ANP’s Khushdil Khan added that no one in government has tried to reform the sector as schools continue to operate at less than capacity. On the higher education side, Khushdil criticised the government for letting universities operate without vice-chancellors, instead of deputing juniors at senior positions.

Independent candidate from the merged districts Mir Kalam Khan stated that seats reserved for students from the merged districts have been reduced at educational institutions in Multan, Bahawalpur and Faisalabad districts. Further, he said that Pashto, the native language of the province, has been excluded from the curriculum.

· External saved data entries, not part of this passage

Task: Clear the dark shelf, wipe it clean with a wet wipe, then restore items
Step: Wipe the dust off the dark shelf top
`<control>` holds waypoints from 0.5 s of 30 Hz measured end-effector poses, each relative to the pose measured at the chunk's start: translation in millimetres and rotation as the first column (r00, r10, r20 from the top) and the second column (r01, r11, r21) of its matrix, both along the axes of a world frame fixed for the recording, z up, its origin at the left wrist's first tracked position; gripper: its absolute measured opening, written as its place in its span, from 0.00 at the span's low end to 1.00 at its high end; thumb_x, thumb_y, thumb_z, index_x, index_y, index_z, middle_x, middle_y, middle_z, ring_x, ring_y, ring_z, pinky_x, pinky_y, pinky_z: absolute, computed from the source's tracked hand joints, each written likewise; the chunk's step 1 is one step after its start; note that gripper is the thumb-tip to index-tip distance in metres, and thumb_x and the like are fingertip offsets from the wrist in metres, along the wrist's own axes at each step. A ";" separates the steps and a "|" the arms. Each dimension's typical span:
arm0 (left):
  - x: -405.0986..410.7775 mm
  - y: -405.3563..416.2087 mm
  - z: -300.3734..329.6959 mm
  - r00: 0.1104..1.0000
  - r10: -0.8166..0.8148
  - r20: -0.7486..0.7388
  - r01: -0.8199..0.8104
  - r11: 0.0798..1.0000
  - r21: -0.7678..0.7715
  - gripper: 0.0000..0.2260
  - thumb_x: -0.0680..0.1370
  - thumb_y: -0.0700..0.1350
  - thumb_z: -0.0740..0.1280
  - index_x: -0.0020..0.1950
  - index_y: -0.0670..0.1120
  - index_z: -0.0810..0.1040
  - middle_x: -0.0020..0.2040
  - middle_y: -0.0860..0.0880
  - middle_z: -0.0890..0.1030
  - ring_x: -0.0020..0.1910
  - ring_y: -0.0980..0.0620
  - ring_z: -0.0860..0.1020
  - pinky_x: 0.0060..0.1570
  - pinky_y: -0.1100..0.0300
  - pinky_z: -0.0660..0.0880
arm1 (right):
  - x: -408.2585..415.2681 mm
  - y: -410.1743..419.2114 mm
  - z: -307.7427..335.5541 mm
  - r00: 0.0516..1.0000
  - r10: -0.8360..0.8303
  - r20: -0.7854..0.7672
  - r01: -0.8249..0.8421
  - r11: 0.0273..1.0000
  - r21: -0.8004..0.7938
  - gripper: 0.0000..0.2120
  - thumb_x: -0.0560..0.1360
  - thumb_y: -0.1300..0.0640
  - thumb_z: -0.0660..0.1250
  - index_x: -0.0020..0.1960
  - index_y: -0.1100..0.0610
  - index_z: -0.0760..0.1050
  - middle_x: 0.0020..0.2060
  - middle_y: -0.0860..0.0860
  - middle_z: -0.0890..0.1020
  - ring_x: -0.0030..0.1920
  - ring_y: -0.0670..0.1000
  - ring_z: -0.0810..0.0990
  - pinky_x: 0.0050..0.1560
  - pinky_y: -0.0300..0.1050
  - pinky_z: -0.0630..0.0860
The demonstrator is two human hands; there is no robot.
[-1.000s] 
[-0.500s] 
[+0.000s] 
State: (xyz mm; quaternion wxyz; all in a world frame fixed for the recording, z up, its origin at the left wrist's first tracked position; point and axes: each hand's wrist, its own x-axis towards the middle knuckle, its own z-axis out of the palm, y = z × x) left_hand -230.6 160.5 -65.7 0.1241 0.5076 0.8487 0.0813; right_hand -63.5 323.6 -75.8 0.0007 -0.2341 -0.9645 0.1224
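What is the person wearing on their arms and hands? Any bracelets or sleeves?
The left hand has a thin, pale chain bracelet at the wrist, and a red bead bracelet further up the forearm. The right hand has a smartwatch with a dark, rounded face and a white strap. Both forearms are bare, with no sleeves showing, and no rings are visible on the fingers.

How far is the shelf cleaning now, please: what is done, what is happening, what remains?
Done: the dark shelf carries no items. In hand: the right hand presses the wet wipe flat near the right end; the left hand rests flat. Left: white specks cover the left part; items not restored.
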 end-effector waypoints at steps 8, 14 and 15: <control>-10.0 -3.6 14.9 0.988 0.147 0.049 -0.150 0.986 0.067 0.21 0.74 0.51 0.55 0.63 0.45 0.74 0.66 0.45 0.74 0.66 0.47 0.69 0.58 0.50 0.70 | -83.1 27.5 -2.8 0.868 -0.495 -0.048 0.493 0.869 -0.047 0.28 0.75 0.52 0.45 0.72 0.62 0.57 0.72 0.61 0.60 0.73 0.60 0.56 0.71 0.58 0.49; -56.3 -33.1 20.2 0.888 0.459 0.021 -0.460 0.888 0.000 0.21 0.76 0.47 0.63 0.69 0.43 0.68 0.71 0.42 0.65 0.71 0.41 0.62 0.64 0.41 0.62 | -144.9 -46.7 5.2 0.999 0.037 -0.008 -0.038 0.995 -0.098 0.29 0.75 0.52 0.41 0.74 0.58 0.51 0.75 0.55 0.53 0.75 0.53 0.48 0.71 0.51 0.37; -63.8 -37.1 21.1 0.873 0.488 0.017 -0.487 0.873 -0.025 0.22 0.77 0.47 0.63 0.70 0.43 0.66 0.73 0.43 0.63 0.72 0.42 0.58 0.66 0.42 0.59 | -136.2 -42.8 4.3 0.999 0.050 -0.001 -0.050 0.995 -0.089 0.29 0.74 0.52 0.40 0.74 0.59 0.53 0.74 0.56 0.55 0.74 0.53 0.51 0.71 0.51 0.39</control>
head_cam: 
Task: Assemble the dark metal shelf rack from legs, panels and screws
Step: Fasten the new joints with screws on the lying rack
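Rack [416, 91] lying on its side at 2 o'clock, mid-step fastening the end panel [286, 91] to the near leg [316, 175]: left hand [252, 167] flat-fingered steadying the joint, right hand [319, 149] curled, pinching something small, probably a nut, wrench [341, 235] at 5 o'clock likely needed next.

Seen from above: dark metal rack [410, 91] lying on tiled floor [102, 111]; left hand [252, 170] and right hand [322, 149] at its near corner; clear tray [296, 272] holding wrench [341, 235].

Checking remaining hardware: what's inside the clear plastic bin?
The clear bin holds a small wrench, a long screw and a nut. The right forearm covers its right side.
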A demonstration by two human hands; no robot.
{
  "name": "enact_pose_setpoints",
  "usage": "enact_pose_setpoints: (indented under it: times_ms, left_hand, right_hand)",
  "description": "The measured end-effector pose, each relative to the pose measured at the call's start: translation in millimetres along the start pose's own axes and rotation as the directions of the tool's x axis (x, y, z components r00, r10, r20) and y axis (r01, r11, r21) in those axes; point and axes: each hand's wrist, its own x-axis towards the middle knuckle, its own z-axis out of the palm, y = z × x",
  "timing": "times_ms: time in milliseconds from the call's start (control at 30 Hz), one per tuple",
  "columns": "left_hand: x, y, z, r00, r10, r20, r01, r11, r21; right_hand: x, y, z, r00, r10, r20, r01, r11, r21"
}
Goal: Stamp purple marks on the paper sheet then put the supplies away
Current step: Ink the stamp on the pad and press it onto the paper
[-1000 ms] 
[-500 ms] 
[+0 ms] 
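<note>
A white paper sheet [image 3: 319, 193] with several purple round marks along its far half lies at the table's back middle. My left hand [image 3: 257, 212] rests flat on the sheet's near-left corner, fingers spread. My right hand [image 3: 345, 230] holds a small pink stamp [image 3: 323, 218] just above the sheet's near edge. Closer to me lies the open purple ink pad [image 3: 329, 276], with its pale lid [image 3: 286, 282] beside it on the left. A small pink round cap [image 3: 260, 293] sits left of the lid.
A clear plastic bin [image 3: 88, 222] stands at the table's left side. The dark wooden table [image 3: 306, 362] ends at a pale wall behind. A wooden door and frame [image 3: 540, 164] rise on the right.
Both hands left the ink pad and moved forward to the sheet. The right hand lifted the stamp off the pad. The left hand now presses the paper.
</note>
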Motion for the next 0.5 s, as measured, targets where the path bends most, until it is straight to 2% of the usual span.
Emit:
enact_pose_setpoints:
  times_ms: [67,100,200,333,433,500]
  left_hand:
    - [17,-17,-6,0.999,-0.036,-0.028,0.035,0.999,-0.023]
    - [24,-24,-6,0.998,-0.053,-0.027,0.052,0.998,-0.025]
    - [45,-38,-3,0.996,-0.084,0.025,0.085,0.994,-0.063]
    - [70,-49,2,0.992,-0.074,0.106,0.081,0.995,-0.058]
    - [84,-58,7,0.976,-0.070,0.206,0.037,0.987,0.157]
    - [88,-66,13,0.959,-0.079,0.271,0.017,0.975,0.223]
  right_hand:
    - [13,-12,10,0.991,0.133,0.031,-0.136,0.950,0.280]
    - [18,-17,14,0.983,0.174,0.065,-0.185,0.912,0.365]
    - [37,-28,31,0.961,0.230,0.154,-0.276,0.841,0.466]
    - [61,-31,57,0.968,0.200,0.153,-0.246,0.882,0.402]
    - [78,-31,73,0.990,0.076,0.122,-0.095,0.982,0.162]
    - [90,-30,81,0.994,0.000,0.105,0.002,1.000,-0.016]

Hafiz Asamuddin claimed that religious seminaries have a critical role to play in the local educational set up, but due to militancy and subsequent operations, education in seminaries has been badly affected.

Responding to the opposition members, particularly a call-to-attention notice by ANP’s Waqar Ahmed Khan on a school built for seven villages in Hazara but which still does not have a teacher two years on, said that K-P Chief Minister Mahmood Khan has directed to reopen all closed schools in the province by immediately providing them with the necessary facilities.

Moreover, a special committee has been formed in this regard, he said. Teachers who are unwilling to work in the second shift will be replaced, he said.

The minister further said that in the past, teachers used to be appointed on the promises of the vote, but now they are appointed through universal testing purely on their ability.

Published in The Express Tribune, September 19th, 2020.